Saturday, April 25, 2009

National Humor Month, Part the Third

It continues to be National Humor Month. Apprentice Writer continues to think that people can benefit from a laugh no matter what their own personal nation is.

Movie: Today, recommendations for niche audiences.
1. Kids - At 12, Junior Apprentice Writer #1 is at the age of painful desire to be as cool as possible, so he would never admit if he thought a movie was funny. At 8, by contrast, Junior AW #2 leaves no doubt about whether he thinks something is amusing. The two movies of recent history that made him giggle loudest and longest were 'Kung Fu Panda' and 'Mr. Bean's Holiday'. The former with spot-on voice casting, some very cool homage sequences of classic movies (the escape from the dungeon scene is the best in the movie, bar none) and really is very funny. The latter is perhaps more of an acquired taste and less appealling to adults, but there is something very reassuring about a movie without a single superhero, special effect, explosion, Broadway musical number or cartoon character effortlessly entertaining a jaded child audience.

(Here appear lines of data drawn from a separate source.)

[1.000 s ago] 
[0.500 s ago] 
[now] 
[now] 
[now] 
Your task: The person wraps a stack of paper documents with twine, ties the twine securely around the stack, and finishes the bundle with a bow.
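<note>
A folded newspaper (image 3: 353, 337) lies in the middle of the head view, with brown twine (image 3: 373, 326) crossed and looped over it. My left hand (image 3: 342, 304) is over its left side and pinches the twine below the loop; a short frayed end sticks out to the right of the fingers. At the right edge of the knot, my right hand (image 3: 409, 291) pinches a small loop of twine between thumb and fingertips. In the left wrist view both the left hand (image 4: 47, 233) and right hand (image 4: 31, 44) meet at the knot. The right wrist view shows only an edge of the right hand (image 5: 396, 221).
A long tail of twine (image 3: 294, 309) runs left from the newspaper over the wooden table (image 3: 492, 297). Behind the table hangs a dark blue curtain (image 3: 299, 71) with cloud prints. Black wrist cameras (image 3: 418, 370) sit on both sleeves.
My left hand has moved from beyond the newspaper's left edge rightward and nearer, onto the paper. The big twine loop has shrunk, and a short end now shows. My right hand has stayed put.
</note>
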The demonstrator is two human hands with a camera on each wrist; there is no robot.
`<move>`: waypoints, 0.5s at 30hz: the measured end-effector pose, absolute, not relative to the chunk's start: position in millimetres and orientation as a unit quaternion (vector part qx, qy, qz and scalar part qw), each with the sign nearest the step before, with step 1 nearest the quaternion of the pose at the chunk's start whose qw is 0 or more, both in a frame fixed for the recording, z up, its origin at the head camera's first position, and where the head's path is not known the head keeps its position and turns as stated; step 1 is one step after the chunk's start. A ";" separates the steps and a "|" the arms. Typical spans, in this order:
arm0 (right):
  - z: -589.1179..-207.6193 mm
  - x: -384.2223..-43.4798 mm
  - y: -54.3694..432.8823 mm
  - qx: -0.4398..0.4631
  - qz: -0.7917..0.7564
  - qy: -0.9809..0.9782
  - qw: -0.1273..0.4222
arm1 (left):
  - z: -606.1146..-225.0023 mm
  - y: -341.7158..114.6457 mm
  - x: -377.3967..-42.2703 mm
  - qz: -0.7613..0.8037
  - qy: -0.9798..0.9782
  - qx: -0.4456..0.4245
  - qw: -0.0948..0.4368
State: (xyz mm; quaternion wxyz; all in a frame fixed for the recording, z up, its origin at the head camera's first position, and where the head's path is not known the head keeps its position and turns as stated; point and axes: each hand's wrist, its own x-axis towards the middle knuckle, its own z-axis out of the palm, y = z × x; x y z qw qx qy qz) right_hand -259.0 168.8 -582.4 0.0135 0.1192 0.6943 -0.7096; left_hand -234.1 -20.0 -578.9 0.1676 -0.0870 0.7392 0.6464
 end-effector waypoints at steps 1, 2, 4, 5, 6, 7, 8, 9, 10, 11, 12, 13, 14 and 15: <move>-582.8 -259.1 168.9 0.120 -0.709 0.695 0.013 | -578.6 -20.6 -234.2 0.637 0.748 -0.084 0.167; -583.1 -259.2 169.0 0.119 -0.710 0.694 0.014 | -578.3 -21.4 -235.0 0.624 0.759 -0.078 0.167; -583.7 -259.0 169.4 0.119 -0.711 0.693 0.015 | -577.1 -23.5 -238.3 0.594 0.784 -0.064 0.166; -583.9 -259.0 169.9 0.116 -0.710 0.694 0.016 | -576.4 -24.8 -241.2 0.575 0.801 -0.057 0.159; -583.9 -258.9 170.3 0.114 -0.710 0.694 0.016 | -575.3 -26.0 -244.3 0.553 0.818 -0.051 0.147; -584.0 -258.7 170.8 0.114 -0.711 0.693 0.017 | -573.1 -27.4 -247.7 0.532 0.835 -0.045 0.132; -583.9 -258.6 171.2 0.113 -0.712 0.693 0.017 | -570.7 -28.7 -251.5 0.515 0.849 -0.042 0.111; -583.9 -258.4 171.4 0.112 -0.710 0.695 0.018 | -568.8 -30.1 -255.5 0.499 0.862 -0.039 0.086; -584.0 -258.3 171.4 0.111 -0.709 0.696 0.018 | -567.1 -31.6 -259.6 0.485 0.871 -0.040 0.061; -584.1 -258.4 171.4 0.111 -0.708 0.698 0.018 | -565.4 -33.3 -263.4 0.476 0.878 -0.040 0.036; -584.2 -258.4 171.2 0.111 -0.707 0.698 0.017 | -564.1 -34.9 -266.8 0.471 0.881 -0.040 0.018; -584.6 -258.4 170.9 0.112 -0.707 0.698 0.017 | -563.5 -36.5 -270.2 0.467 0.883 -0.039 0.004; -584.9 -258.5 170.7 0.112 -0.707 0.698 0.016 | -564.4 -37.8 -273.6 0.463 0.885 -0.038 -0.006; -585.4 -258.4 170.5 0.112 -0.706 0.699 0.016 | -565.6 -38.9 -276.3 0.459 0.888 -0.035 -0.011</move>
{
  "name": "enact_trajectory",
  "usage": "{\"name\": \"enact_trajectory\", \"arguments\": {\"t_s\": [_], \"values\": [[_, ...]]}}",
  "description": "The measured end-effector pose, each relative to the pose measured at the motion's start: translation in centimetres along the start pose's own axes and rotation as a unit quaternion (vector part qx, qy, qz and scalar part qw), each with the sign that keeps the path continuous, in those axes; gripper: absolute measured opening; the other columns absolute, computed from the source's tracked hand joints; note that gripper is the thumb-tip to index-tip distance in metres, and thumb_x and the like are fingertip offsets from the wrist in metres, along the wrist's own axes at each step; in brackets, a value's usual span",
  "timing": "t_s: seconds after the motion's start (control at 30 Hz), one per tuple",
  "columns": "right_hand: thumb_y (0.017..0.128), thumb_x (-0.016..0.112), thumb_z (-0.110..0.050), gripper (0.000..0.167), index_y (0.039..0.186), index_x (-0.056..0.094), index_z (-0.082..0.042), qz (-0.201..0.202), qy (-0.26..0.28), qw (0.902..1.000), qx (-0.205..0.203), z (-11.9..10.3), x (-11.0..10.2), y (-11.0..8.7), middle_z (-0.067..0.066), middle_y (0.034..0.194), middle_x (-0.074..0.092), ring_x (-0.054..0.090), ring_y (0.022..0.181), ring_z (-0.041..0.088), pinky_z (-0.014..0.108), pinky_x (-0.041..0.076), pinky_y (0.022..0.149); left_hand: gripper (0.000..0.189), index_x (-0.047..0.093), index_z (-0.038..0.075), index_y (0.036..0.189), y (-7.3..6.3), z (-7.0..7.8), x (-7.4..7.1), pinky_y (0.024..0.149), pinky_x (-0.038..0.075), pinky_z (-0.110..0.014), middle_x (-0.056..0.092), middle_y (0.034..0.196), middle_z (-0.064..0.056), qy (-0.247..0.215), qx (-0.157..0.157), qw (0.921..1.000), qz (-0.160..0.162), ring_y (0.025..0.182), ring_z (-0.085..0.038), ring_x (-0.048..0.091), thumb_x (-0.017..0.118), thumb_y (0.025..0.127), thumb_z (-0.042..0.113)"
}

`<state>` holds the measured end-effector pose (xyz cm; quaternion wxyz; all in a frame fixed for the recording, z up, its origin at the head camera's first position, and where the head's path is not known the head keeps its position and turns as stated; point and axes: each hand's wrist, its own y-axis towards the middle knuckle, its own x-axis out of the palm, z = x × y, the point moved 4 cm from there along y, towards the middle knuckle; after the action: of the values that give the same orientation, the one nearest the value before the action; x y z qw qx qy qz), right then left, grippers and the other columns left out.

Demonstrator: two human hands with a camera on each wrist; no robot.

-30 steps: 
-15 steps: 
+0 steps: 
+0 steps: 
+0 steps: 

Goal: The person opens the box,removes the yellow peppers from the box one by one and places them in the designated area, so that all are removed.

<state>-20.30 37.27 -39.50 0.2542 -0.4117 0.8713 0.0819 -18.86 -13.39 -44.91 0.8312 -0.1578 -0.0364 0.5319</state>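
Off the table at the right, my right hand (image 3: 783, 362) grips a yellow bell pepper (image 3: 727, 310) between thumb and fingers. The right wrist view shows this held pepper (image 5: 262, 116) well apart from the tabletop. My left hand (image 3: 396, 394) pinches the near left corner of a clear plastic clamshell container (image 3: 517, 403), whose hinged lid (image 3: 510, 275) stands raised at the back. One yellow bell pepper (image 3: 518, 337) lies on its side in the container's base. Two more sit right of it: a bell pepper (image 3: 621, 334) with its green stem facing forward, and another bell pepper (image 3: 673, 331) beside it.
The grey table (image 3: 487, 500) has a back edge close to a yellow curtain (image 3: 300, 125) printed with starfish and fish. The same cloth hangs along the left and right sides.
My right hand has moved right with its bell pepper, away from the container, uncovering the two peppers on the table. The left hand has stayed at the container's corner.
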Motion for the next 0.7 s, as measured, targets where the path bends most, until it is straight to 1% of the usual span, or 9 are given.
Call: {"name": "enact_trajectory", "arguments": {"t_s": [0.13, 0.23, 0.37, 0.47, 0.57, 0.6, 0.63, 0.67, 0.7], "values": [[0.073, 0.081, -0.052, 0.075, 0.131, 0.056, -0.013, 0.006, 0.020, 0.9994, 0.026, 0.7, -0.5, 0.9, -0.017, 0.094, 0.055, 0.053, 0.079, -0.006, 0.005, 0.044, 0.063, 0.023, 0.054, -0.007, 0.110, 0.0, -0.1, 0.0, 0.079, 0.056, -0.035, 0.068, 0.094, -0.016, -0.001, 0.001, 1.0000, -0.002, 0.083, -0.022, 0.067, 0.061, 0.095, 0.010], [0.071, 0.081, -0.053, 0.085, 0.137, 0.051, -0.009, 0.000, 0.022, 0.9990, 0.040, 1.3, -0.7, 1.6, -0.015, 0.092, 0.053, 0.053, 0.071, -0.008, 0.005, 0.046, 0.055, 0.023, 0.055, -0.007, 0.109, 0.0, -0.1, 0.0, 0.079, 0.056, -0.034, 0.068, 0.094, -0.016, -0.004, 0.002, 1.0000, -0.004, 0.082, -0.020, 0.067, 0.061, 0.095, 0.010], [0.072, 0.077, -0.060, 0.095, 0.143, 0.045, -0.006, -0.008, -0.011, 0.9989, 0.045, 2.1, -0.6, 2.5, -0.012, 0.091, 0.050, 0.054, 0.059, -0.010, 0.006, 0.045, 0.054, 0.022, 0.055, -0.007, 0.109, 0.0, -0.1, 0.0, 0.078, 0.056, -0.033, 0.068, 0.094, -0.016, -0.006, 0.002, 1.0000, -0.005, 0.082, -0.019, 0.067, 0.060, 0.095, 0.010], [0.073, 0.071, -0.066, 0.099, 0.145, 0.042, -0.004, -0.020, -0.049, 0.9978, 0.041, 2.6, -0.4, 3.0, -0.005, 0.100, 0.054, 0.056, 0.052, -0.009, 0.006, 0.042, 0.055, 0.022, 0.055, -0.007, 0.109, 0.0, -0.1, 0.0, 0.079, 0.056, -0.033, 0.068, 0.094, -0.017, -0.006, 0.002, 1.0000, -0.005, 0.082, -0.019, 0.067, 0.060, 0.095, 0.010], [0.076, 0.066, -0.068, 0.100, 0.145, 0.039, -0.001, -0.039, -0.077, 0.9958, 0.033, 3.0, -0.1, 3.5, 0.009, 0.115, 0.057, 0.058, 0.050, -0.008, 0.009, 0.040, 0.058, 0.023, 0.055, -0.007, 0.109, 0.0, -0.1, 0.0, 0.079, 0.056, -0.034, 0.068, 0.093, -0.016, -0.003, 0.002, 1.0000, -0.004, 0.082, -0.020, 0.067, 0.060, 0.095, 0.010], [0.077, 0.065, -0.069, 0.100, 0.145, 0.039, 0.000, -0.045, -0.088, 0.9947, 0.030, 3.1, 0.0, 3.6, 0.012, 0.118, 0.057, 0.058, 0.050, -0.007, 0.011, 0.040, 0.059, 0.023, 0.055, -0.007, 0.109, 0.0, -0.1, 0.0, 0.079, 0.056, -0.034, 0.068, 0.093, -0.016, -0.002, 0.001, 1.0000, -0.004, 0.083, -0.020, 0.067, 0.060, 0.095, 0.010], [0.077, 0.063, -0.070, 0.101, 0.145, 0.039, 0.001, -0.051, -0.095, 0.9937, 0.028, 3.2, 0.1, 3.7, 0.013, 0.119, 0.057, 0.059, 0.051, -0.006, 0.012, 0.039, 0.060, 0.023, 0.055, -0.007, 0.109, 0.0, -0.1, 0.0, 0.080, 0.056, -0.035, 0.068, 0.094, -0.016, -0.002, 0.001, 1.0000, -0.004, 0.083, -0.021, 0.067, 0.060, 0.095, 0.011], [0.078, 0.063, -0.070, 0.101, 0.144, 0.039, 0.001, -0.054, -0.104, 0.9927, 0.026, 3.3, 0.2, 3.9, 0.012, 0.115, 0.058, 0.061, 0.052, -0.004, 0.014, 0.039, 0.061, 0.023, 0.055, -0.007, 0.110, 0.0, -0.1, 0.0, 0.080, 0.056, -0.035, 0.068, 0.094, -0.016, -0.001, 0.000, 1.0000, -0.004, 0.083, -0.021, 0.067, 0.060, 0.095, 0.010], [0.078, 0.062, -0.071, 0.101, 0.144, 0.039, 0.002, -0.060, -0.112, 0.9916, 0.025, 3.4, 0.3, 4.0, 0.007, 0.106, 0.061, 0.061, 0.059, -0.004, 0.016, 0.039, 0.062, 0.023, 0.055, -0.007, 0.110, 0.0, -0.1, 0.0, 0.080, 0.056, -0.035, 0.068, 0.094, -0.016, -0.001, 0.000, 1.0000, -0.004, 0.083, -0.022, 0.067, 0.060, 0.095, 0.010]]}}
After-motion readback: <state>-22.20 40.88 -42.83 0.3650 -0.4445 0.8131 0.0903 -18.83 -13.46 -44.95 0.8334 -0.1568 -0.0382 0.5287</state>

2. Viewers who recognize '80's style music videos - AW is neither a big Drew Barrymore nor Hugh Grant fan, so she can't explain why she watched 'Music and Lyrics'. Having zero expectations, she was pleasantly surprised by how enjoyable she found the skillful digs at those classic music videos (the opening and closing sequences are note-perfect spoofs that had AW crying with laughter and would probably be meaningless to music lovers of other eras), dinosaur rockers, and Hugh Grant mocking Hugh Grant. By which AW means it's as if he's playing himself, if he were a musician.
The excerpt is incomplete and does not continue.